Representatives of motor carriers, law enforcement, trade associations, brokers and other stakeholders voiced concerns at the Motor Carrier Safety Advisory Committee’s CSA Subcommittee meeting in Washington, D.C., Monday and Tuesday, over the enforcement prioritization system’s lack of crash fault/preventability and brokers/shippers’ view of scores as de facto safety ratings.

Most if not all frustration, however, pointed back to the central problem underlying each: The quality of the roadside data on which the entire system is based.

No easy answer to crash-fault question
Subcommittee head Dave Parker of Great West Casualty, former chairman of the MCSAC, began the meeting Feb. 5 with a request of fellow subcommittee members. Parker tasked each to provide him with a prioritized list of three specific CSA-related issues. Thinking ambitiously, Parker said, “I’d like to end [the meetings] with a document we’d be submitting to [the full MCSAC committee and then to the administrator], with comments on an issue this group feels requires the first priority.”

Though it’s sure to be on any number of committee members’ top three lists, crash fault/preventability may be unlikely to make the final cut for Feb. 6 deliberations. The issues inherent in determining fault and/or preventability are numerous, as accident reconstruction professionals made clear in morning presentations today.

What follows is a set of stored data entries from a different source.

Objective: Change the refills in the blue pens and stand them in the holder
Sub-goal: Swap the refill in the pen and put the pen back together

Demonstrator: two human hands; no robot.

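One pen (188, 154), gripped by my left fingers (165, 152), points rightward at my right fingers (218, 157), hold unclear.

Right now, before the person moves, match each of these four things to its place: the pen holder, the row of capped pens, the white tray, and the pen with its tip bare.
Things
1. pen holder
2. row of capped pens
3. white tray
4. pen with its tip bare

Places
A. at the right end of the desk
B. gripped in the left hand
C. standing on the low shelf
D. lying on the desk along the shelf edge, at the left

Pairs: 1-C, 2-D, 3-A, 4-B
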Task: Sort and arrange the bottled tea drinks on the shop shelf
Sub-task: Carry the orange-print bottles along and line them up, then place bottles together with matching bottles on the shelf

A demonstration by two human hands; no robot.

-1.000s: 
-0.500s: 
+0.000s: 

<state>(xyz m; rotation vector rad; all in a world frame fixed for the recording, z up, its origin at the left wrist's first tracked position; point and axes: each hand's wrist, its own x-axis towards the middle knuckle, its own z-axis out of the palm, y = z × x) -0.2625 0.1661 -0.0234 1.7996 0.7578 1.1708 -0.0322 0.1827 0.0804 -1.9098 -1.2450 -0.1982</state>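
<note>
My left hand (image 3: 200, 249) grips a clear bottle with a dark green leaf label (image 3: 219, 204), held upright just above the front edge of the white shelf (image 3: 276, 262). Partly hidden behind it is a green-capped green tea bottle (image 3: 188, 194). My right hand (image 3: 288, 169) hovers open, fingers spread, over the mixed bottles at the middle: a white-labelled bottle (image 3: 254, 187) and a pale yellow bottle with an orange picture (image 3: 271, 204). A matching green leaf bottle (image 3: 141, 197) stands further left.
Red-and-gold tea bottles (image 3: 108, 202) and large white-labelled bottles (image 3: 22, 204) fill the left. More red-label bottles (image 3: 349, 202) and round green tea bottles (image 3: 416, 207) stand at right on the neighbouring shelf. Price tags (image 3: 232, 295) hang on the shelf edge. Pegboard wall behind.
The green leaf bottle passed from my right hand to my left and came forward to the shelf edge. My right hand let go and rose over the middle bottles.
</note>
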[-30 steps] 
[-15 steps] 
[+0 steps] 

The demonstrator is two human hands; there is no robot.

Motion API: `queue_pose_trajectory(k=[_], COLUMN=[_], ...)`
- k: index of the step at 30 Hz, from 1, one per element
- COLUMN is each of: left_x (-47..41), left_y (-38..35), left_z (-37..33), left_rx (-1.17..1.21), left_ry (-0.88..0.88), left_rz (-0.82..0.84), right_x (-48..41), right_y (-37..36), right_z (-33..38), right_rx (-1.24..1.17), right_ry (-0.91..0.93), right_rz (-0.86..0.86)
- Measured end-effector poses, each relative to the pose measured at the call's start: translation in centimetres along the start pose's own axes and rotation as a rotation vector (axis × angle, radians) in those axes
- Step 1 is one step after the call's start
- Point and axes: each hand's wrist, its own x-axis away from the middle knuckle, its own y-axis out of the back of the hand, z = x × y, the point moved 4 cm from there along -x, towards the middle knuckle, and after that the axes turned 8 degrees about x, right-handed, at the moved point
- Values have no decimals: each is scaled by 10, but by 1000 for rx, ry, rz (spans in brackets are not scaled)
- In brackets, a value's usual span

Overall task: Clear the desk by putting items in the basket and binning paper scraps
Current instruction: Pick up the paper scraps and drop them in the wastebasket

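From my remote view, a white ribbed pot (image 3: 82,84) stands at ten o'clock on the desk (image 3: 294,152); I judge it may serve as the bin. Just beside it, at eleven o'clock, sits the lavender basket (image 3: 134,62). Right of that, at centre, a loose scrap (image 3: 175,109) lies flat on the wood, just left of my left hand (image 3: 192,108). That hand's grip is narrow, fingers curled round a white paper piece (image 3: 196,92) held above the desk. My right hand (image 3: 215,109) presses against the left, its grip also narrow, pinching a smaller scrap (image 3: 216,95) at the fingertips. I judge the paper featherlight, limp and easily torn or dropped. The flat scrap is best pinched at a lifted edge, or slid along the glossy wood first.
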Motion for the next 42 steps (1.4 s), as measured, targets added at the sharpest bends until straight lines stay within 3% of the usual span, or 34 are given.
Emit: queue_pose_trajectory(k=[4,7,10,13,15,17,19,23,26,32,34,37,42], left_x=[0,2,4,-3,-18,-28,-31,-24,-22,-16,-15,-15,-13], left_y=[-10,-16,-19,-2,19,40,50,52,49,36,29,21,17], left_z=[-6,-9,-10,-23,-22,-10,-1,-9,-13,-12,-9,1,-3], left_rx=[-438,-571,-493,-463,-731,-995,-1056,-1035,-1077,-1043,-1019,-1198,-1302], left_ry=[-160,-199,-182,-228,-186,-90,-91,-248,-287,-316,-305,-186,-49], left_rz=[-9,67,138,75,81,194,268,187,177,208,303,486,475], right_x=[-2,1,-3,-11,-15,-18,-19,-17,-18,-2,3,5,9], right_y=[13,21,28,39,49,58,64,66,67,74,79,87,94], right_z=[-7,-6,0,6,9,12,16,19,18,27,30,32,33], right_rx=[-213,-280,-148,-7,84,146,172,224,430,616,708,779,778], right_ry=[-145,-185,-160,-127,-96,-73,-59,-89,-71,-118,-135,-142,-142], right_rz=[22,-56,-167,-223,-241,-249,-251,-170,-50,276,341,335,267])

While Gainesville, Ga.-based Jeffrey A. Kidd of Collision Specialities Inc. and Windsor, Ontario-based Jim Hrycay of Hrycay Consulting Engineers come from opposite backgrounds in the accident-reconstruction trade (Kidd’s a former patrol officer, Hrycay an engineer by training), both put a damper on the industry’s hopes of crash accountability and preventability being included in CSA scoring metrics.